ISDS provisions generally provide that if a host state violates rights granted under public international law then investors may bring matters before an arbitral tribunal such as the London Court of International Arbitration, or others. The intent, trade experts say, is to insure foreign direct investment has the right to "fair and equitable treatment," especially the right not be directly or indirectly expropriated without full compensation, but other rights, as well.

In the midst of the dispute, De Gucht warned EU member states against reopening CETA and said that "The Commission considers the text as final." "It is a good agreement creating opportunities for growth and new jobs." "[T]he agreement is in line with what the EU member state governments asked us to achieve in their negotiating directive." he said, but "member states can reopen the agreement if they wish to. This would mean re-opening the negotiations. In my opinion reopening CETA would mean killing the agreement."

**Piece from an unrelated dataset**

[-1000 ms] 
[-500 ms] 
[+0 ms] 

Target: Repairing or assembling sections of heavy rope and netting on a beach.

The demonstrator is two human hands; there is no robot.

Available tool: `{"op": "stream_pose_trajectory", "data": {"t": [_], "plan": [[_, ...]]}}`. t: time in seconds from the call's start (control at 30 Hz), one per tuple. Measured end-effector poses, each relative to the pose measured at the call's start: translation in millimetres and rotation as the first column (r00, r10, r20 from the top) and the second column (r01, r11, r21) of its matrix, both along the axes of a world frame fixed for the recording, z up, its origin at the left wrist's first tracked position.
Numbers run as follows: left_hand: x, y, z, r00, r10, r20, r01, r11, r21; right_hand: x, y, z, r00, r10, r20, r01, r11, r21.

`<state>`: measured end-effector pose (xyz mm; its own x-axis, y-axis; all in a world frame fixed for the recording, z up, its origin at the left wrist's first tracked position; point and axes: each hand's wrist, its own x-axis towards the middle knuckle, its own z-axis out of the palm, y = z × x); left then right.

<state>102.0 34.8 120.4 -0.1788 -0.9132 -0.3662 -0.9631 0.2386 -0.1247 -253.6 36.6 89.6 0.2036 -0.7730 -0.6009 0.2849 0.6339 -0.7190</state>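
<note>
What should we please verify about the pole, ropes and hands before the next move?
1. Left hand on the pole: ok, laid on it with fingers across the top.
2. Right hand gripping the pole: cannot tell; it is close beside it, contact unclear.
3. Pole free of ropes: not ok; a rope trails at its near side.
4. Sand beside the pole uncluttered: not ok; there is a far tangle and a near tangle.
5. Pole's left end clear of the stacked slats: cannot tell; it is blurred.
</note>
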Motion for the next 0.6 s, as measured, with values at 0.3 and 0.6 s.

If the agreement should fail, prospects for TTIP –– the proposed EU-U.S. deal –– will be seriously diminished and EU trade policy as a whole will have lost credibility, according to Fredrik Erixon, director of the European Center for International Political Economy.

"People against TTIP are now gunning for the EU-Canada deal," Erixon told the press "If that deal falls or if it cannot be approved in the EU with current inclusions of investor-state protection and regulatory cooperation, the prospects for TTIP are bleak.

There likely will be other rounds in the ISDS fight, observers note. For example, if CETA does come before the EU Council of Ministers for approval, that could involve an intense showdown among EU member states. Italy, which currently holds the rotating EU presidency, is expected to push hard for ISDS in CETA and TTIP when it hosts a meeting of EU trade ministers on Oct. 13 in Rome.

And, as the negotiations move on to focus on the TTIP, they are likely to face a groundswell of opposition both in the United States and in Europe since both sides are deeply dug in over a range of highly controversial social and economic issues. In addition, the EU, as usual, is unwilling to even discuss some of the deepest problems such as the "precautionary principle" which supports its opposition to biotechnology.

So, there are many steps to take before these huge markets unite to substantially reduce trade barriers, and Germany may yet prevail over the CETA. Overall, the odds of reaching the goal of better EU-US trade access seem as distant as ever, Washington Insider believes.